By contrast, "re-opening" a case is a limited right that permits either counsel after closing their case to re-open it for the broad calling of additional direct evidence on a particular area that was not called in the case-in-chief but is of sufficient importance as to be called nonetheless. Where reply relates to responding to particular aspects of the opposing side's evidence, re-opening relates to omissions for which it is in the interests of justice to correct.

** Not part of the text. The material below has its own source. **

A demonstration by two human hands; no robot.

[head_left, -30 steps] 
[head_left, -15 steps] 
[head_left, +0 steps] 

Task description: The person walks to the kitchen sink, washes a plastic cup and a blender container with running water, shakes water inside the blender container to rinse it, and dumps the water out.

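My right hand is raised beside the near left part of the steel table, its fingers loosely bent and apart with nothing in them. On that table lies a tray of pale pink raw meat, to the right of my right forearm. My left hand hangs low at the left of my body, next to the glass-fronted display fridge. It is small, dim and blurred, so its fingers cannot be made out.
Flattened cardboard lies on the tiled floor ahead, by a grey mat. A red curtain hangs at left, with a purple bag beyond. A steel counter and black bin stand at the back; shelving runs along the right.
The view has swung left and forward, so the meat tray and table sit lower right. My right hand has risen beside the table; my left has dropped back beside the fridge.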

Note that rebuttal, reply, and re-opening is distinct from the authority to permit redirect of a particular witness. This situation is governed by a different test .[1]
Crown Reply or Rebuttal
- Rule Against Splitting Crown Case
On closing of the Crown's case, the Crown is expected to have presented all relevant evidence available. The judge should not allow Crown to "split" it's case and present any part of its case after the defence.[1]
- Purpose of Rebuttal
The evidence is limited only to matters that were raised in the defence evidence.[2]
The Crown should not be permitted to simply present sufficient evidence to avoid a directed verdict for and then be permitted to present the entirety of the remainder of the case with the benefit of defence evidence.[3]
- Anticipation of Relevancy
Evidence that is "clearly relevant to the issues and within the possession of the Crown" cannot properly be called in rebuttal. The Crown cannot "lie in wait" to trap the accused.[4]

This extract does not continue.